Directions —
Wherever a picture appears in the listing, leave it out, and copy the rest exactly.

** Information provided follows **

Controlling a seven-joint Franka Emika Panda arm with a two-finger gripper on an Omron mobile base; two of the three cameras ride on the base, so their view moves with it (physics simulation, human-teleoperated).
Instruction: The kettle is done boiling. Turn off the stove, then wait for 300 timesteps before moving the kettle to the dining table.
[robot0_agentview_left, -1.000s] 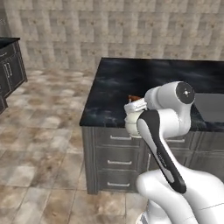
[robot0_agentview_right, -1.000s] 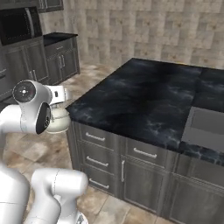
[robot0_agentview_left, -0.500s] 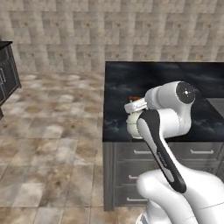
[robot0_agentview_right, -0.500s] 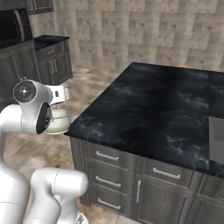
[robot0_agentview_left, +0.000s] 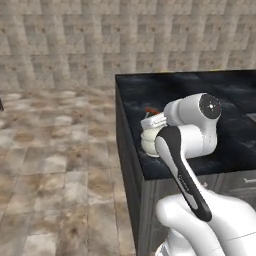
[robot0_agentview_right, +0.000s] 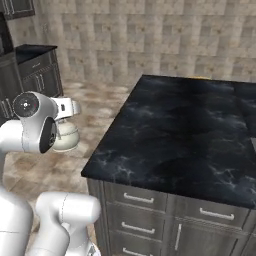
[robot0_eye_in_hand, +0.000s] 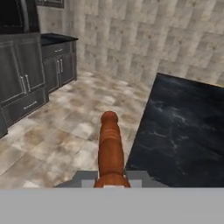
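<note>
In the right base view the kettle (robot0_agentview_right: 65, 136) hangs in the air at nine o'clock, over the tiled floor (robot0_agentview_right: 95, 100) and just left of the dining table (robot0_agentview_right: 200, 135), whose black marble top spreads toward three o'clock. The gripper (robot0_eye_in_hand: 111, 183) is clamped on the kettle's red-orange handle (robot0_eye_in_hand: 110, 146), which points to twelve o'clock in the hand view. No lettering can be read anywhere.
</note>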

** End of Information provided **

Result of the task —
Controlling a seven-joint Franka Emika Panda arm with a two-finger gripper on an Omron mobile base; two of the three cameras ride on the base, so their view moves with it (physics simulation, human-teleoperated).
Instruction: The kettle is done boiling. Turn off the stove, then wait for 300 timesteps before moving the kettle to the dining table.
[robot0_agentview_left, -1.000s] 
[robot0_agentview_right, -1.000s] 
[robot0_agentview_left, -0.500s] 
[robot0_agentview_right, -0.500s] 
[robot0_agentview_left, +0.000s] 
[robot0_agentview_right, +0.000s] 
[robot0_eye_in_hand, +0.000s] 
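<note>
In the right base view the kettle (robot0_agentview_right: 65, 136) hangs in the air at nine o'clock, over the tiled floor (robot0_agentview_right: 95, 100) and just left of the dining table (robot0_agentview_right: 200, 135), whose black marble top spreads toward three o'clock. The gripper (robot0_eye_in_hand: 111, 183) is clamped on the kettle's red-orange handle (robot0_eye_in_hand: 110, 146), which points to twelve o'clock in the hand view. No lettering can be read anywhere.
</note>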

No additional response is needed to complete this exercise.